Il report critica inoltre la posizione della Commissione Europea sugli autocarri a zero emissioni – secondo cui nel 2030 ci dovrebbero essere in circolazione sulle strade continentali 80.000 veicoli “green” – ritenendola “non in linea con l’obiettivo della neutralità climatica entro il 2050”. Una previsione considerata insufficiente anche dalla ACEA (Associazione europea dei costruttori di automobili) per la quale sarebbero necessari 200.000 camion verdi per ottenere il calo del 30% delle emissioni stabilito dalle norme dell’UE sui veicoli pesanti.

Mettendo insieme camion urbani, regionali e a lungo raggio, gli scenari T&E indicano tra 236.000 e 617.000 i camion elettrici a batteria sulle strade dell’UE a 27 nel 2030, bisognosi di quasi 49.000 impianti di ricarica, per un totale di 23 miliardi di euro di investimenti nel decennio precedente. Ciò dovrebbe portare a un risparmio fino a 59 milioni di tonnellate di CO2 (-32% di emissioni degli attuali carichi pesanti).
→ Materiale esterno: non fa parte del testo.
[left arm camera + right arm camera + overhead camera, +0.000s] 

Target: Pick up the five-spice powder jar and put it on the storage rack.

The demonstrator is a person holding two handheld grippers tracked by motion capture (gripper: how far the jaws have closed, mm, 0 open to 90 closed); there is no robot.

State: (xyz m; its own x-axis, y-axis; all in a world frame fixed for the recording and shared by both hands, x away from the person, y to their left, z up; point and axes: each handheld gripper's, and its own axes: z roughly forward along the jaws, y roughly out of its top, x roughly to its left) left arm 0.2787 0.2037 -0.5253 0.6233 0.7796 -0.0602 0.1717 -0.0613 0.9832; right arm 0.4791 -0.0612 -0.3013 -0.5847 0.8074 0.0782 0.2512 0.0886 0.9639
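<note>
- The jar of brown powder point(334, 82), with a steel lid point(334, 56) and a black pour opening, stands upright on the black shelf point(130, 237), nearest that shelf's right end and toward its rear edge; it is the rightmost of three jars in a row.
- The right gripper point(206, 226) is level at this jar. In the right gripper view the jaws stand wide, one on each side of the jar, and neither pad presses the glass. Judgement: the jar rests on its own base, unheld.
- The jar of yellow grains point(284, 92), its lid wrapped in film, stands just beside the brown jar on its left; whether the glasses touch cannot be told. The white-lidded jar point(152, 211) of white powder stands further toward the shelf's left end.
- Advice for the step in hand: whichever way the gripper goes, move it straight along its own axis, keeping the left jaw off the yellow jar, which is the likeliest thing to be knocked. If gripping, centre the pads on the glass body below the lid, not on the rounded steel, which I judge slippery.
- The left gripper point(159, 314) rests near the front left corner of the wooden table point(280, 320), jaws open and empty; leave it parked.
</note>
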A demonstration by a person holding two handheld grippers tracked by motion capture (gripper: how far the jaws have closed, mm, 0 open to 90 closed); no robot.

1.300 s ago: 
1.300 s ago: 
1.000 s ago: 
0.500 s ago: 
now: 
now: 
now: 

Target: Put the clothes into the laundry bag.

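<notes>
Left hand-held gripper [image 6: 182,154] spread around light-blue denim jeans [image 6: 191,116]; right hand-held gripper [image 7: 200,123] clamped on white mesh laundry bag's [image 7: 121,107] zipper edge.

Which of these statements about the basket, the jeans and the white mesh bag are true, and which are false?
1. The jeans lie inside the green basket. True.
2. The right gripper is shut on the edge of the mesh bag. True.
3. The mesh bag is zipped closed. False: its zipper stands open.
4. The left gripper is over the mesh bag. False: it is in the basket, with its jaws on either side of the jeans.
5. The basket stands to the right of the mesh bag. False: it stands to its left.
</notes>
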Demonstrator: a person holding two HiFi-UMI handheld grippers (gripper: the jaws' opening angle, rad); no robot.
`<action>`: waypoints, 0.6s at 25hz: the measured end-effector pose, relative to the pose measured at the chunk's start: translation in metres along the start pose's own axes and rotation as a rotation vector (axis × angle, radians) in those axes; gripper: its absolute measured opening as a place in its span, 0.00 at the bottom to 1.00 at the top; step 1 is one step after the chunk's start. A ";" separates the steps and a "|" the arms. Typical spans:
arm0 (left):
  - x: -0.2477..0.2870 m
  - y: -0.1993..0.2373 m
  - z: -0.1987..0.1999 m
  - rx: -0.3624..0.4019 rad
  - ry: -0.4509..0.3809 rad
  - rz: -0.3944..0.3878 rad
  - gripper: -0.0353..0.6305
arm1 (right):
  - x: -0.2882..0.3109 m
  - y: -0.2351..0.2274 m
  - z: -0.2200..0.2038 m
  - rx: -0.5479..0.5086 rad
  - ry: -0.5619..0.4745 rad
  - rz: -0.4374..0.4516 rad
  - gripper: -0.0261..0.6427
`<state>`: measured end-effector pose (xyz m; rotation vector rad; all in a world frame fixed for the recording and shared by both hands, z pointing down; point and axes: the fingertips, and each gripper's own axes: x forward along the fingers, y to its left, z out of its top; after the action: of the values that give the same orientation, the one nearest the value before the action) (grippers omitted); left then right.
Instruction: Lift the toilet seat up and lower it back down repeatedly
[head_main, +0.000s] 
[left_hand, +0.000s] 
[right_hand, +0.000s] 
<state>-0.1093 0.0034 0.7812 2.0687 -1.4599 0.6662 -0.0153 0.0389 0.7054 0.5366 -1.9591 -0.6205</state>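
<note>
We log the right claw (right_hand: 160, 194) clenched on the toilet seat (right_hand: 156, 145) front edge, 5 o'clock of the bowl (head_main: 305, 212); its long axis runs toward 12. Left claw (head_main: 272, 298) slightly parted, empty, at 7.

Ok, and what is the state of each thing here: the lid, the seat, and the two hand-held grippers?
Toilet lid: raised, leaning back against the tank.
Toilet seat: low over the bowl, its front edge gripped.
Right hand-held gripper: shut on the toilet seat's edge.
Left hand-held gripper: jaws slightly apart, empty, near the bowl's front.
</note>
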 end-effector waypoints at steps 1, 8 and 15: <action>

Infine un ultimo problema, indicato nello studio, è di carattere legislativo, ovvero la revisione della direttiva sulle infrastrutture per i combustibili alternativi (AFID). Prevista per il prossimo giugno, dovrebbe coprire i camion elettrici e riconoscere direttamente l’elettrificazione come percorso dominante per decarbonizzare le consegne urbane, regionali e a lungo raggio. La direttiva  dovrebbe poi essere trasformata in un regolamento sulle infrastrutture a emissioni zero (ZEIR), con i seguenti obiettivi per la ricarica dei camion elettrici : 4 punti di ricarica pubblici per nodo urbano nel 2025 e 10 punti nel 2030 (con almeno 350 kW); almeno un’infrastruttura di ricarica (350 kW o superiore) per tutti gli hub logistici di medie e grandi dimensioni dal 2025; almeno una stazione di ricarica pubblica (con un minimo di 4 punti ciascuna) ogni 100 km della rete centrale TEN-T entro il 2025 e almeno una ogni 50 km entro il 2030. Questi ultimi punti dovrebbero essere dotati di caricatori ad alta potenza (HPC), con almeno 700-800 kW. In sostanza, l’AFID rivista dovrebbe mirare a un totale di circa 10.000 caricatori pubblici e di destinazione nel 2025, aumentando a 40-50.000 caricatori nel 2030.